ABOUT THIS EXERCISE -> Every line with the string "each" in it belongs in your answer, so copy them all from the data.

===== RECORDED DATA

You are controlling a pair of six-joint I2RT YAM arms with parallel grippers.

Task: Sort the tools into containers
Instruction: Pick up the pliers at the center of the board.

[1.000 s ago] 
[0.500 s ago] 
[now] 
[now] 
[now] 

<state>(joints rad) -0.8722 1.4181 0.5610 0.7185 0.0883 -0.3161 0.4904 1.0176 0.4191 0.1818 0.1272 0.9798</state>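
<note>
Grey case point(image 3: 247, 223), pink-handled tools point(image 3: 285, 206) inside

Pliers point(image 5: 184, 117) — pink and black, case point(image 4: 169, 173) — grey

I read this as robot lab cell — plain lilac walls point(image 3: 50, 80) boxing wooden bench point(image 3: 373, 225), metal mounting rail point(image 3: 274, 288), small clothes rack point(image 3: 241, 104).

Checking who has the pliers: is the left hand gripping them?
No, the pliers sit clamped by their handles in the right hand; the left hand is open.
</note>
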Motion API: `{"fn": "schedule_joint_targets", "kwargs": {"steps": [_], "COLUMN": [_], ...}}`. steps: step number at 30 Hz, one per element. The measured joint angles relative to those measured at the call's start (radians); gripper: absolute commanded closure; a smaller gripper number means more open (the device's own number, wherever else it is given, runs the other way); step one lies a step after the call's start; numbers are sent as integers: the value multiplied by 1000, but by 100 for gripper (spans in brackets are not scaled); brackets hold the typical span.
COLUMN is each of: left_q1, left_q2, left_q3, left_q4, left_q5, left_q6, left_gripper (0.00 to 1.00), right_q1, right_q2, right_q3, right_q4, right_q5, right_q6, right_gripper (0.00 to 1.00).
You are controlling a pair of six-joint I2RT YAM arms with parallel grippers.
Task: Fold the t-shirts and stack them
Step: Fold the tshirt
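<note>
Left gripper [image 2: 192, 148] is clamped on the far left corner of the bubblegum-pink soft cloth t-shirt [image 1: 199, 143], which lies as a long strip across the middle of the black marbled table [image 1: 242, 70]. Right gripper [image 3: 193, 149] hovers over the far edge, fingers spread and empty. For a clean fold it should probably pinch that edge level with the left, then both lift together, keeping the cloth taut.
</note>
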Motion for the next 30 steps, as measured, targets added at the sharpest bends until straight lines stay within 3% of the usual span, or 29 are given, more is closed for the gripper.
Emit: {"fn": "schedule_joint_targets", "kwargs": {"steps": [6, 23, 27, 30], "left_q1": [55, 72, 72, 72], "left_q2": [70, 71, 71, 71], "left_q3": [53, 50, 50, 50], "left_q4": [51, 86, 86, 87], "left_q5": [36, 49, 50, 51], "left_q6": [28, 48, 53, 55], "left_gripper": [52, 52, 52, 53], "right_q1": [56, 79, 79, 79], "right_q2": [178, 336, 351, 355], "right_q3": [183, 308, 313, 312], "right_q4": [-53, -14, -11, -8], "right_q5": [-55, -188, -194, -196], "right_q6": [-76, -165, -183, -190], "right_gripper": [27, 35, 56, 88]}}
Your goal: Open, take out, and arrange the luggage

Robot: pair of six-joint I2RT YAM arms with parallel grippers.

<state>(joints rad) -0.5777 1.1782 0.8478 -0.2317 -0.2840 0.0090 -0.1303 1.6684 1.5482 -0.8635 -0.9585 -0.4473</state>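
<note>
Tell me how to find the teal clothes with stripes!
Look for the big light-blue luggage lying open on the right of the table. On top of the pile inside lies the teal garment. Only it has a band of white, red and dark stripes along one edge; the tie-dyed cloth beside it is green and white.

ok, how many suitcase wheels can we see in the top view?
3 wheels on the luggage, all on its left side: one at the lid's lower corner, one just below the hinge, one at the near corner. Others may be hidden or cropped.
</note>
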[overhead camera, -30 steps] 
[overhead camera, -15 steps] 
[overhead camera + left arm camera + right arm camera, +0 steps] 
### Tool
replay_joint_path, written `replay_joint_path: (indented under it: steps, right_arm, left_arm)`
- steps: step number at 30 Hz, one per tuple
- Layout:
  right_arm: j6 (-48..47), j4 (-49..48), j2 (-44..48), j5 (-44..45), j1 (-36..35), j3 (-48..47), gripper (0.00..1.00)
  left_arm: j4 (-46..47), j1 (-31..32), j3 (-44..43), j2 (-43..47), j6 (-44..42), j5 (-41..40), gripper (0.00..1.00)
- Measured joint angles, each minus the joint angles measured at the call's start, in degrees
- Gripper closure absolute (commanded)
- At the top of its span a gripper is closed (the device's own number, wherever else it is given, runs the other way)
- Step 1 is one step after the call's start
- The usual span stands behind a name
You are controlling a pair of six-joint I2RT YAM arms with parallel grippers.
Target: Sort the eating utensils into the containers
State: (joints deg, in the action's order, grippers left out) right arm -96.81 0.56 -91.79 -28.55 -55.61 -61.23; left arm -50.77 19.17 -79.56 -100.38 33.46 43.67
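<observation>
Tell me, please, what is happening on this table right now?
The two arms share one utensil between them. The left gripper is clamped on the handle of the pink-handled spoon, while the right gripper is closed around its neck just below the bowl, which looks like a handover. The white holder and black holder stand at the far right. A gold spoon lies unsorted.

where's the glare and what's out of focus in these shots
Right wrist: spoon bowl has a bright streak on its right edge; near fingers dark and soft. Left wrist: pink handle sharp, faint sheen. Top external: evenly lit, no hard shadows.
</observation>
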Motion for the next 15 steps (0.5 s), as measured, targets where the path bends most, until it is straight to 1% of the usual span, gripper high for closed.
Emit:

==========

EXERCISE RESULT ->
COLUMN is each of: left_q1, left_q2, left_q3, left_q4, left_q5, left_q6, left_gripper (0.00 to 1.00), right_q1, right_q2, right_q3, right_q4, right_q5, right_q6, right_gripper (0.00 to 1.00).
- Measured joint angles, each minus the joint angles measured at the call's start, in degrees

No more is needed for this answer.